Back on track
Chilmark's selectmen and affordable housing supporters have rehabilitated the town's Middle Line housing plan, and for their trouble they've won an unambiguous endorsement from town voters. The application of some caution, a bottom line concern for cost, and a determination to confront possible legal issues, rather than push ahead hoping for the best, has led to a new strategy that voters appear to understand and approve.
The new proposal would divide the town-owned 21 acres on Middle Line Path into seven lots, six for resident home sites on which the town may design but the owners will build houses, and a large seventh lot which will be the site for six rental units and include substantial open space. Rental units and home sites will be integrated.
One of the issues that derailed the earlier plan had to do with the degree to which state rules would come into play if the town used Community Preservation Act (CPA) funds, whose source is a combination of Chilmark and state tax revenues, to do the housing development. The new plan segregates the CPA money, so that it will be used for the development of infrastructure, thus warding off state influence on such matters as deciding who may be eligible to buy or rent the affordable units. It was an important question mark facing the earlier plan, and the new plan addresses it sensibly.

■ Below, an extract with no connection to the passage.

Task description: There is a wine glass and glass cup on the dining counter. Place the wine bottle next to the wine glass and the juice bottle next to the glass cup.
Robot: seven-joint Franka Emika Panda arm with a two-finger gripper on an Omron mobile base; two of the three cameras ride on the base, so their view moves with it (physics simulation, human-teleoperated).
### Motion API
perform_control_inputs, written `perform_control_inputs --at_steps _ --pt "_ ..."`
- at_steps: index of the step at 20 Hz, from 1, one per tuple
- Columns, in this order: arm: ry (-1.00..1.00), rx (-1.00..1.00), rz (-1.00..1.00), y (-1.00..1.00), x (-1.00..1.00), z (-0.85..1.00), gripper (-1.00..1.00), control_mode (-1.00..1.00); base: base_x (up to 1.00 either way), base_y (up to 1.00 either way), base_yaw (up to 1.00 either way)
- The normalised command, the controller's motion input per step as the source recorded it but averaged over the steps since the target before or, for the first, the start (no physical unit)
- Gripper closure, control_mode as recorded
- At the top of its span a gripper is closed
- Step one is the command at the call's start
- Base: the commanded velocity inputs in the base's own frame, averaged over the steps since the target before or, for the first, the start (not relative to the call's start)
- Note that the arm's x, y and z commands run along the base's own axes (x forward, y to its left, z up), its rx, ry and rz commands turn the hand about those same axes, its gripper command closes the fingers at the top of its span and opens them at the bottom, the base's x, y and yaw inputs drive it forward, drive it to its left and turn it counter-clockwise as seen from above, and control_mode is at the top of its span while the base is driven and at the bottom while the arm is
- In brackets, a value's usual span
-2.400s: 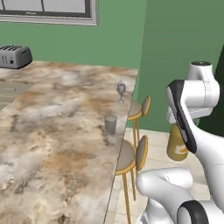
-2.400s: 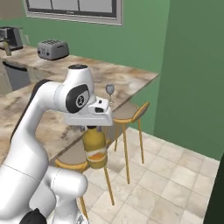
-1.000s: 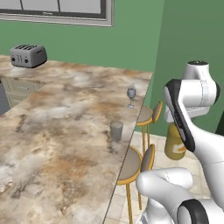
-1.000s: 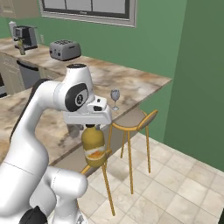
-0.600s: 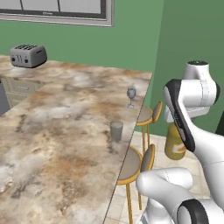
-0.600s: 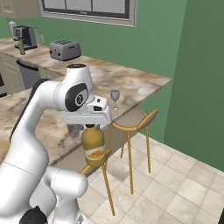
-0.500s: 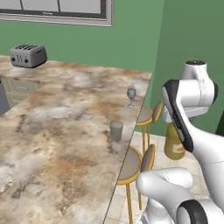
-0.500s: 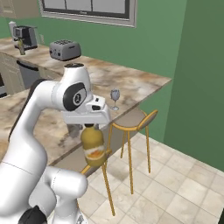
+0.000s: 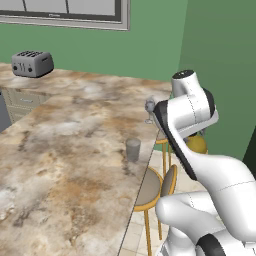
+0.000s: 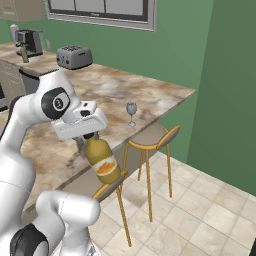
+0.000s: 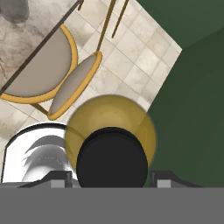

The next step is a request for proposals to do the preliminary work before any actual construction. These involve planning, design work, engineering, and surveying. There's sufficient money already allocated, the selectmen say, to do that work. That means the risks to town taxpayers are contained, because if new problems develop, their dimensions may be measured before voters are asked to appropriate more money to the Middle Line effort. More money will certainly be needed.
"When we have better numbers, we'll come back to town meeting," Warren Doty, the Chilmark selectman, told Susan Vaughn, a Times reporter.
This is a small affordable housing project, nothing like the 60-plus affordable units now under construction in Edgartown, but it's big for Chilmark, and it's an unmistakable declaration of the town's commitment to finding places for moderate income residents to live in a town where property values are Himalayan.
To the sky-is-falling crowd, who looked at the collapse of the earlier effort in a welter of uncertainty as evidence of insufficient allegiance to affordable housing on the part of the selectmen, here is the moment to put aside the bruised egos and join up with the new deal.
The selectmen said, when the first plan unraveled, that they would follow through on affordable housing, because the town had decided to do it, and they said they would carry the effort forward carefully, because it was their job to do so. Given their executive responsibility for town affairs, the selectmen have done exactly what they said they would do, and voters ought to be pleased.